Women and people under the age of 35 at greatest risk of anxiety
Women are almost twice as likely to experience anxiety as men, according to a review of existing scientific literature, led by the University of Cambridge. The study also found that people from Western Europe and North America are more likely to suffer from anxiety than people from other cultures.
The review, published today in the journal Brain and Behavior, also highlighted how anxiety disorders often provide a double burden on people experiencing other health-related problems, such as heart disease, cancer and even pregnancy.
Anxiety disorders, which often manifest as excessive worry, fear and a tendency to avoid potentially stressful situations including social gatherings, are some of the most common mental health problems in the Western world. The annual cost related to the disorders in the United States is estimated to be $42.3 million. In the European Union, over 60 million people are affected by anxiety disorders in a given year.
There have been many studies looking at the number of people affected by anxiety disorders and the groups that are at highest risk, and in an attempt to synthesise the various studies, researchers from the University of Cambridge's Institute of Public Health carried out a global review of systematic reviews. Out of over 1,200 reviews, the researchers identified 48 reviews that matched their criteria for inclusion. The research was funded by the National Institute for Health Research.
Between 1990 and 2010, the overall proportion of people affected remained largely unchanged, with around four out of every 100 experiencing anxiety. The highest proportion of people with anxiety is in North America, where almost eight out of every 100 people are affected; the proportion is lowest in East Asia, where less than three in 100 people have this mental health problem.
Women are almost twice as likely to be affected as men, and young individuals—both male and female—under 35 years of age are disproportionately affected.
The researchers also found that people with other health conditions are often far more likely to also experience anxiety disorders. For example, around one in ten adults (10.9%) with cardiovascular disease and living in Western countries are affected by generalised anxiety disorder, with women showing higher anxiety levels than men. People living with multiple sclerosis are most affected—as many as one in three patients (32%) also have an anxiety disorder.
According to first author Olivia Remes from the Department of Public Health and Primary Care at the University of Cambridge: "Anxiety disorders can make life extremely difficult for some people and it is important for our health services to understand how common they are and which groups of people are at greatest risk.

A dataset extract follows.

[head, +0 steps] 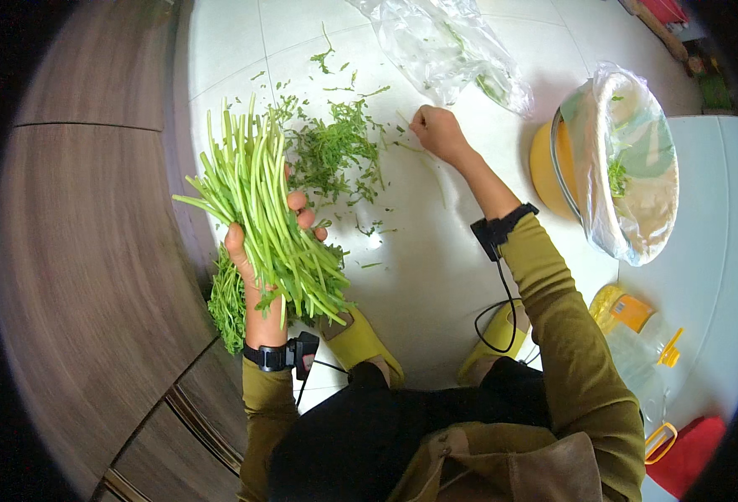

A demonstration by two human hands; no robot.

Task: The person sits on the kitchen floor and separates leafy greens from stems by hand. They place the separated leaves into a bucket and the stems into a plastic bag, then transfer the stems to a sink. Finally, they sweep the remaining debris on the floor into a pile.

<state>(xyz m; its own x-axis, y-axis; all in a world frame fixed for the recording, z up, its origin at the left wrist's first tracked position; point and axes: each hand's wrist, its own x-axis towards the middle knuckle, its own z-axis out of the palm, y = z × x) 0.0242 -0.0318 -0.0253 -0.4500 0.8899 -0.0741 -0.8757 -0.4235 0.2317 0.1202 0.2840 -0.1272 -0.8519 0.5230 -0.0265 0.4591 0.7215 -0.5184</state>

"By collecting all these data together, we see that these disorders are common across all groups, but women and young people are disproportionately affected. Also, people who have a chronic health condition are at a particular risk, adding a double burden on their lives."
Obsessive compulsive disorder (OCD)—which is an anxiety disorder characterized by obsessions and compulsions—was found to be a problem in pregnant women and in the period immediately after birth. In the general population, only one in a hundred people are affected by OCD, but the proportion with the disorder was double in pregnant women and slightly higher in post-partum women.
However, the analysis also showed that data on some populations was lacking or of poor quality. This was particularly true for marginalised communities, such as indigenous cultures in North America, Australia and New Zealand, and drug users, street youth and sex workers. Anxiety disorders also represent an important issue among people identifying as lesbian, gay, and bisexual; however, there are not enough studies in these populations, and those that have looked at it are of variable quality
Dr Louise Lafortune, Senior Research Associate at the Cambridge Institute of Public Health, explains: "Anxiety disorders affect a lot of people and can lead to impairment, disability, and risk of suicide. Although many groups have examined this important topic, significant gaps in research remain."
Professor Carol Brayne, Director of the Cambridge Institute of Public Health, adds: "Even with a reasonably large number of studies of anxiety disorder, data about marginalised groups is hard to find, and these are people who are likely to be at an even greater risk than the general population. We hope that, by identifying these gaps, future research can be directed towards these groups and include greater understanding of how such evidence can help reduce individual and population burdens."